Так что я чуть было не усомнилась, уж я ли это в самом деле?! И не успела взойти на крыльцо, как меня обступили все обитатели этого дома, не на шутку встревоженные:
— Где это вы пропадаете? Вас с обеда ищут! Три раза приходили: из-за
— Что за чушь? Там же написано до 12 ночи, а теперь и девяти еще нет!
— Да не смотрите на то, что написано! Всегда надо отголосовать — и с плеч долой, — объяснила Паша.
— Так бы и сказали: приходите пораньше! — И, пожав плечами, я повернула назад и пошла на избирательный участок.

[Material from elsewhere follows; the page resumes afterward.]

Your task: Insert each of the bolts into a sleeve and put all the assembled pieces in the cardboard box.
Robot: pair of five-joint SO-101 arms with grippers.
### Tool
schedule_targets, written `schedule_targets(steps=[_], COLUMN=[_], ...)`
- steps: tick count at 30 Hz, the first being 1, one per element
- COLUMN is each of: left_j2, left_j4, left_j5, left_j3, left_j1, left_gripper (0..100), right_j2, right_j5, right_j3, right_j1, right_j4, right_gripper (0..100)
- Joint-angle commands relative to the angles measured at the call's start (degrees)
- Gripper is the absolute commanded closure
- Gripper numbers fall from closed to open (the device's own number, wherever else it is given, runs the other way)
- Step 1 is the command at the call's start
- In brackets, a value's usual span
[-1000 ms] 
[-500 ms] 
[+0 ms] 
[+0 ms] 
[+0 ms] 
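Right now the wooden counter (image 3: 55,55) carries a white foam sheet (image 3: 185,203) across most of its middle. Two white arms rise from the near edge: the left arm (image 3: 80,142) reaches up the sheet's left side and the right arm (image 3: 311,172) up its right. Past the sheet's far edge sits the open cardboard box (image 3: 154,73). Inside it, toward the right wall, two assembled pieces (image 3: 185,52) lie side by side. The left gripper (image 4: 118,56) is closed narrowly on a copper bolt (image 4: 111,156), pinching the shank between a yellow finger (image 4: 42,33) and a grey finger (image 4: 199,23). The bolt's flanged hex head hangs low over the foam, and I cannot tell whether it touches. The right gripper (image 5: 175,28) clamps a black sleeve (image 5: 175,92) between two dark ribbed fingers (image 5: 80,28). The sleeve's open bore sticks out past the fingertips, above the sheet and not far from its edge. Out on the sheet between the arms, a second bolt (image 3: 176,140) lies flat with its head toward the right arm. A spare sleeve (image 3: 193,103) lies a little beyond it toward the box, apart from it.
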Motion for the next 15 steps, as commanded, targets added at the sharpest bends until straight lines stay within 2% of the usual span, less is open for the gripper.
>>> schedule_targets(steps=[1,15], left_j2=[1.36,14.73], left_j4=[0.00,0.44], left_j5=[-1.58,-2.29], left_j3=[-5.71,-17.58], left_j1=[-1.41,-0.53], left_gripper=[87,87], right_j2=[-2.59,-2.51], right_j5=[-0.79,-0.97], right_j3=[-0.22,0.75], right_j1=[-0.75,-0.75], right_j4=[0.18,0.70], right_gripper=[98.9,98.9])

Он был около синагоги. Длинный зал. Всюду портреты Сталина и еще многих мне незнакомых субъектов. Узнала лишь Ворошилова. Но я не стала разглядывать всю эту мишуру, показавшуюся мне неуместной.
Вся комиссия, человек 10–12, осыпала меня упреками за опоздание.
— Какое, к чертям, опоздание?! Сказано — до полуночи. Пришла бы я в полпервого, то сказали бы — опоздала. А вообще выборы свободные, непринудительные. Могли, значит, без меня обойтись!
Мне дали несколько разноцветных бумажек, кажется три или четыре. Я зашла в кабину и стала там их просматривать. Кто, кого, что и где должен представлять, было мне абсолютно неясно. Поняла лишь, кто были депутаты.
Андрей Андреевич Андреев… Это имя мне так же мало о чем говорит, как любой Иван Иванович Иванов. Но само имя Андрей мне нравилось: в детстве у меня был товарищ Андрюша. Против этого Андрея Андреевича Андреева я ничего не имела. Второго теперь уже не вспомню: тоже что-то незнакомое. Но третья кандидатура… О, эту я знала! Верней, о ней знала.
Мария Яворская… Да это же Маруська Яворская! Профессиональная проститутка — одна из тех, кто по вторникам приходила к городскому врачу Елене Петровне Бивол на медосмотр! Если во вторник утром мне случалось заходить к ветеринарному врачу Василию Петровичу Бивол, мужу Елены Петровны, то я видела этих ночных фей: они сидели на перилах террасы и обращали на себя внимание бесстыдной непринужденностью поз, накрашенными лицами, громким смехом и бесцеремонными шутками, которыми они обменивались с солдатами-пограничниками из находившейся по соседству казармы.
И это мой депутат?!
Но может быть, это не та? Читаю: «Беднячка… была в прислугах… бедная швея…» Ну разумеется, та самая! Ее пытались спасти, направить на путь истинный. Женское общество «Dragostea crestina» («Христианская любовь») ее не раз пыталось устроить на работу: то прислугой, то в швейную мастерскую, то раздатчицей в столовую для бедных. Напрасный труд: она предпочитала не работать, а зарабатывать.
Нет, если такую неисправимую особу ставят на одну ступеньку с теми двумя, что мне неизвестны, то извините, такие депутаты меня не устраивают.
И я перечеркнула всех трех.
Вложив бюллетени в конверт, я направилась к урне, но не успела опустить конверт, из рук моих его весьма бесцеремонно взял председатель — еврей, сапожный подмастерье. Но, прежде чем он успел его развернуть, я вырвала конверт из его рук и опустила в урну.
— Мой бюллетень — последний! Он будет лежать на самом верху. Когда вскроете урну, тогда и смотрите. А пока что хоть какую-то видимость соблюдайте.
И среди всеобщего молчания я пошла к выходу.